The World Bank is expected to approve a new $500 million loan to Nigeria on March 30, 2026, aimed at enhancing agricultural productivity and strengthening key value chains across participating states.
The facility, fully financed by the World Bank’s concessional lending arm—the International Development Association (IDA)—will be provided as a credit facility valued at $500 million.
The Federal Republic of Nigeria will be the borrower, while implementation will be led by the Federal Ministry of Agriculture and Food Security in collaboration with state governments.
According to project documents, the loan is structured to tackle some of Nigeria’s most pressing development challenges, including food insecurity, low agricultural productivity, and limited employment opportunities. The initiative targets smallholder farmers, integrating them into competitive value chains, modernising production systems, strengthening policy frameworks to attract private investment, and ensuring effective project coordination and monitoring.
The project will be delivered across four main components:
Integrating smallholder farmers into commercial and competitive value chains.
Modernising smallholder production systems to improve yields and efficiency.
Strengthening policies and the enabling environment to attract private sector investment in input markets.
Ensuring robust project oversight, coordination, and performance monitoring.
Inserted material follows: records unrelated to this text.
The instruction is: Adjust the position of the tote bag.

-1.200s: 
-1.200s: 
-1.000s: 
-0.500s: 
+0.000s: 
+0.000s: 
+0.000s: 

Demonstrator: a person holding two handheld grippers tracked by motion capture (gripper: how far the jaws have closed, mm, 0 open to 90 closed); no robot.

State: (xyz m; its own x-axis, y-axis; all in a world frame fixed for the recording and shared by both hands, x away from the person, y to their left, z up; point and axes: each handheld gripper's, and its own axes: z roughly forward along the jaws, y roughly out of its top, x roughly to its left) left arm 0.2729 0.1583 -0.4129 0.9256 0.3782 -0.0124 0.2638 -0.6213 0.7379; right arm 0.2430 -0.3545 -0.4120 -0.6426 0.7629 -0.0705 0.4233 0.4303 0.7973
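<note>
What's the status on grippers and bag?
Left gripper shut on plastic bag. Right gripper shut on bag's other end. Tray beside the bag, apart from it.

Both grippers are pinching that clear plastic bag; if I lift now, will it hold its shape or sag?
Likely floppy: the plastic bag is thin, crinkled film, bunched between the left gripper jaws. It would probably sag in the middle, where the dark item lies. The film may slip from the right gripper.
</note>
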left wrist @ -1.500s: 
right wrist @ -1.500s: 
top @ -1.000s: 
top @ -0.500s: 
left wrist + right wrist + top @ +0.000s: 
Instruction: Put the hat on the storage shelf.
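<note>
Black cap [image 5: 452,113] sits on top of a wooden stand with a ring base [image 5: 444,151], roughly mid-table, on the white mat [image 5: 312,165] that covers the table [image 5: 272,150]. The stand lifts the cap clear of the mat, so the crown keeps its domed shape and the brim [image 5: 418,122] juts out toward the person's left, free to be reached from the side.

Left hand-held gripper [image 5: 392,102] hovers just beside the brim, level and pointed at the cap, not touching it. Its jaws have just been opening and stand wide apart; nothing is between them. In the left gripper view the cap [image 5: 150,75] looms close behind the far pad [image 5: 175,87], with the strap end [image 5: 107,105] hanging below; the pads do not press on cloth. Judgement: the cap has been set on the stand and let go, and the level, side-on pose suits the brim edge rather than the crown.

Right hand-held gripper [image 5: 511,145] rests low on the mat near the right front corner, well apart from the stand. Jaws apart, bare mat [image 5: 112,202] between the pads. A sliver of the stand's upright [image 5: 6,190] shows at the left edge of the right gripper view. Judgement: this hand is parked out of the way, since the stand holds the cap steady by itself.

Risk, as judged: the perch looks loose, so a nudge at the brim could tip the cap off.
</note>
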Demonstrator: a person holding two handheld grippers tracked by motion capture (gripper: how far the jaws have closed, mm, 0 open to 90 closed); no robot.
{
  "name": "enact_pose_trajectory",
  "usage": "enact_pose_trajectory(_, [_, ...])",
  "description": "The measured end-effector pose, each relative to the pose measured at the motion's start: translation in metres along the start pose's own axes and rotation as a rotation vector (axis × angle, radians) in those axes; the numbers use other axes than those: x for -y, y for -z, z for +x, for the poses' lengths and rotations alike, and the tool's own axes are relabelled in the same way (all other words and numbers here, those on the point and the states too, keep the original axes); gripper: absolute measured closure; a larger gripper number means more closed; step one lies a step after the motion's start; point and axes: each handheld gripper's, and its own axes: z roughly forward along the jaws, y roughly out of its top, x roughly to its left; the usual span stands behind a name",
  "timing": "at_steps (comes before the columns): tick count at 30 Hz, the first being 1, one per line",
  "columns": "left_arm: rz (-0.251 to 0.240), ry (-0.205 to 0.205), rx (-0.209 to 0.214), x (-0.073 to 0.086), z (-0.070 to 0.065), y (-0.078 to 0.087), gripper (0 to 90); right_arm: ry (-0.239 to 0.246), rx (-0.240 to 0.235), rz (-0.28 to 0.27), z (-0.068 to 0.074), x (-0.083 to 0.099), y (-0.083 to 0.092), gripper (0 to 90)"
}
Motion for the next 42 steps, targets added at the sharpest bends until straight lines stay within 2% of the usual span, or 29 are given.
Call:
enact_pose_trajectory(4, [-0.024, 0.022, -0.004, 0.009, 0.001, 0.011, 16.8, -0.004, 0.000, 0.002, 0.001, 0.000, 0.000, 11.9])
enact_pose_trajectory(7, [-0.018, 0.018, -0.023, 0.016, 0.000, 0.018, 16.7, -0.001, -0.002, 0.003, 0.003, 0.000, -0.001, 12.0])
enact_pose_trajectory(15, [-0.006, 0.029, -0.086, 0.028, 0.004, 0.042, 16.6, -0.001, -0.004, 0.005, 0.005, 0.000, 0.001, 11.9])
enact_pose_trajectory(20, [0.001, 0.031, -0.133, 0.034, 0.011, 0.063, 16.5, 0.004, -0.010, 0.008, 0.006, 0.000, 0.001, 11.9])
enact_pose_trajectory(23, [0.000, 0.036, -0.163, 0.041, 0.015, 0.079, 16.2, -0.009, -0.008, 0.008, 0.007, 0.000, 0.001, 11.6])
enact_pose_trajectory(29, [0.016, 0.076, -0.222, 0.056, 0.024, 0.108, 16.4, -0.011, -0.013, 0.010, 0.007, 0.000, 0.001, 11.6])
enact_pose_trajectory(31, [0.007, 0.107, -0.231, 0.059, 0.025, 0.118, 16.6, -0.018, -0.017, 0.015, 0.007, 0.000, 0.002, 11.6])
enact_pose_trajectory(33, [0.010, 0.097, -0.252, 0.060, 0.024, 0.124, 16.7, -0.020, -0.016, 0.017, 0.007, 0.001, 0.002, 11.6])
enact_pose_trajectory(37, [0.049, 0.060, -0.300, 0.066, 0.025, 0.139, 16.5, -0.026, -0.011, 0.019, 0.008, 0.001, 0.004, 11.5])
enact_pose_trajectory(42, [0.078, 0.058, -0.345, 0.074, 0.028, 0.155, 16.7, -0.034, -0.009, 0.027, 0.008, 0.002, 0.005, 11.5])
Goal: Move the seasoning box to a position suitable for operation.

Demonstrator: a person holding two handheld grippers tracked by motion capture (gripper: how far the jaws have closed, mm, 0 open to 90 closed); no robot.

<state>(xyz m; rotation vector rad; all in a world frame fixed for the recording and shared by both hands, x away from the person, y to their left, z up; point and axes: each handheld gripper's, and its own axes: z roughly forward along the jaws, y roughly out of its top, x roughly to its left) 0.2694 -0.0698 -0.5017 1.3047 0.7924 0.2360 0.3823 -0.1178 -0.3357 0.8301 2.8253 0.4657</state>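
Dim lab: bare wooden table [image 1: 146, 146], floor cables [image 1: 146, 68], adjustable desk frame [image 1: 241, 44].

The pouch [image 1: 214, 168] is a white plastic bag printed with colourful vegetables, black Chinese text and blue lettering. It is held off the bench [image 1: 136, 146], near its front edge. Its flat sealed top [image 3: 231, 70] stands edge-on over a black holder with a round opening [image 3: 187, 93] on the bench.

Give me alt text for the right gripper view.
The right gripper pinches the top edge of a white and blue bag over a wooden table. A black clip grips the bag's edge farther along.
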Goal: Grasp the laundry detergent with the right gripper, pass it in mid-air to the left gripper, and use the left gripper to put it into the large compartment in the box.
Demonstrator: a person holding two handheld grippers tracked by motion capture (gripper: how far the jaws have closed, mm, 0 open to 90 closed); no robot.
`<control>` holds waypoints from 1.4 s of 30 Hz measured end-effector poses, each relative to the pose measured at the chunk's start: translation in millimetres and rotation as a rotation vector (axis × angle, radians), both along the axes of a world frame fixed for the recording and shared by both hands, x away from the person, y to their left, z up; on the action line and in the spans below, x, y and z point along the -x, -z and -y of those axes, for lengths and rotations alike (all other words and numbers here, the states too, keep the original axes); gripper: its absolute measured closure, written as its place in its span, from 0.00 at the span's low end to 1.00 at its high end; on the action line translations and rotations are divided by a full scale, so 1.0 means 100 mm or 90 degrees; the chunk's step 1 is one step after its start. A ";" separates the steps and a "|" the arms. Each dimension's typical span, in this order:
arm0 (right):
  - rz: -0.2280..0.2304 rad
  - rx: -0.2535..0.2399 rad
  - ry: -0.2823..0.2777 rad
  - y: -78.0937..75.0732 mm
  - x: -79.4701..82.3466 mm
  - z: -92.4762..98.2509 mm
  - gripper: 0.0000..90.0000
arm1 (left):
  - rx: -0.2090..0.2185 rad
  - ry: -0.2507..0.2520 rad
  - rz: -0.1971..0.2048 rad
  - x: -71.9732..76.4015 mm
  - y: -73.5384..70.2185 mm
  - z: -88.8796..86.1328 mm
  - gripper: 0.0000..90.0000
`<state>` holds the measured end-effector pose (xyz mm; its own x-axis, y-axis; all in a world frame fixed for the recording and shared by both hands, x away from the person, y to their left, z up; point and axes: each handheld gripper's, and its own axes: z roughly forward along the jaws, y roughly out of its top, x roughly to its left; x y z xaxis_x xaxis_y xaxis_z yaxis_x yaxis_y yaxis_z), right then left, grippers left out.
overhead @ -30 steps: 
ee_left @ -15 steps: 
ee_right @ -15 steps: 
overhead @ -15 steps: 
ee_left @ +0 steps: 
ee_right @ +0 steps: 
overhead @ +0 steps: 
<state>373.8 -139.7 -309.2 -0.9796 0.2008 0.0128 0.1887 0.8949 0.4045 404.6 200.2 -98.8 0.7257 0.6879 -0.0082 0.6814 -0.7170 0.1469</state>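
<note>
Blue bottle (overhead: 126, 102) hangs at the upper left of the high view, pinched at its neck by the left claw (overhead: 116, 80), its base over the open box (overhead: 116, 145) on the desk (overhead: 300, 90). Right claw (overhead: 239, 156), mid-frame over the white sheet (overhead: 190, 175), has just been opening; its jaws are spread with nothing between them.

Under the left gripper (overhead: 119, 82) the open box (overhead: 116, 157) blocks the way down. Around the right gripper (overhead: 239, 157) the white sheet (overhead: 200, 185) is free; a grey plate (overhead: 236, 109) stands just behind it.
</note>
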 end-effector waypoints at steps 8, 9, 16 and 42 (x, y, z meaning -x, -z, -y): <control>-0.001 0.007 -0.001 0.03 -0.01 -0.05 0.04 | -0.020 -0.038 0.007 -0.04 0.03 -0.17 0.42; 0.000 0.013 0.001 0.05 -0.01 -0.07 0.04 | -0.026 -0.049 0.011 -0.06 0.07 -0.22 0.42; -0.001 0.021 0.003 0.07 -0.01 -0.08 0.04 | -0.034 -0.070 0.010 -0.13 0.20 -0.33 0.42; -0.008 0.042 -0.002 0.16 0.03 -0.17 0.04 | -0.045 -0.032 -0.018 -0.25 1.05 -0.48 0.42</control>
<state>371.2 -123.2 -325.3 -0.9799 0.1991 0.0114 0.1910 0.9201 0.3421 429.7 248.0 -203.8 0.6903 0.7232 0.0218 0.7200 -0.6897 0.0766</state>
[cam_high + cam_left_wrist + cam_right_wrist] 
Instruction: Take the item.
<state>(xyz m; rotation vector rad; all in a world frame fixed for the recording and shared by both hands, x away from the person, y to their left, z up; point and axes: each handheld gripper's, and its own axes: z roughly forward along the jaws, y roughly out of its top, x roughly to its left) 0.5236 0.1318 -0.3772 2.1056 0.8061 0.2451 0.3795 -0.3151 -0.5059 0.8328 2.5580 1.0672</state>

The planned loan comes amid Nigeria’s growing external debt profile. Funding from the IDA alone increased by $1.9 billion over the past year, reaching $18.7 billion by December 31, 2025. The Debt Management Office reported that Nigeria’s total external debt stood at $46.98 billion as of June 30, 2025, with the World Bank Group accounting for $19.39 billion of the total.
The initiative signals the government’s ongoing efforts to boost agricultural output, create better jobs for smallholders, and strengthen food and nutrition security across the country.